**WHAT TO WORK ON**
Reproduce exactly the lines from the line containing "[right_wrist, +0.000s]" through the last line of the listing, and no others.
***
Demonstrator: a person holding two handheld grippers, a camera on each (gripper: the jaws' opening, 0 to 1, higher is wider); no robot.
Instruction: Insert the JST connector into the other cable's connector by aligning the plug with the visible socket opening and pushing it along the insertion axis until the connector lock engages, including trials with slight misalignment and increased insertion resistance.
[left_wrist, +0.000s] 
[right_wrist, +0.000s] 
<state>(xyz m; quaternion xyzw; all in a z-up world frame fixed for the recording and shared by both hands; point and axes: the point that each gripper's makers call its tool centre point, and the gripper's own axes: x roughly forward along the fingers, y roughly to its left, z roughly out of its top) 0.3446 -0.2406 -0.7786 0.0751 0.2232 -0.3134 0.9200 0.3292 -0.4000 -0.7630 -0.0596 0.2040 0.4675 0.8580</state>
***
**ANSWER SECTION**
[right_wrist, +0.000s] 
<state>(xyz m; quaternion xyzw; all in a z-up world frame fixed for the recording and shared by both hands; point and axes: the point that each gripper's makers call its tool centre point, and the gripper's own axes: x roughly forward along the fingers, y roughly to its left, z roughly out of its top) 0.3446 -0.2406 -0.7786 0.0751 0.2232 -0.3134 0.9200 0.3292 -0.4000 -0.7630 -0.0596 0.2040 0.4675 0.8580</state>

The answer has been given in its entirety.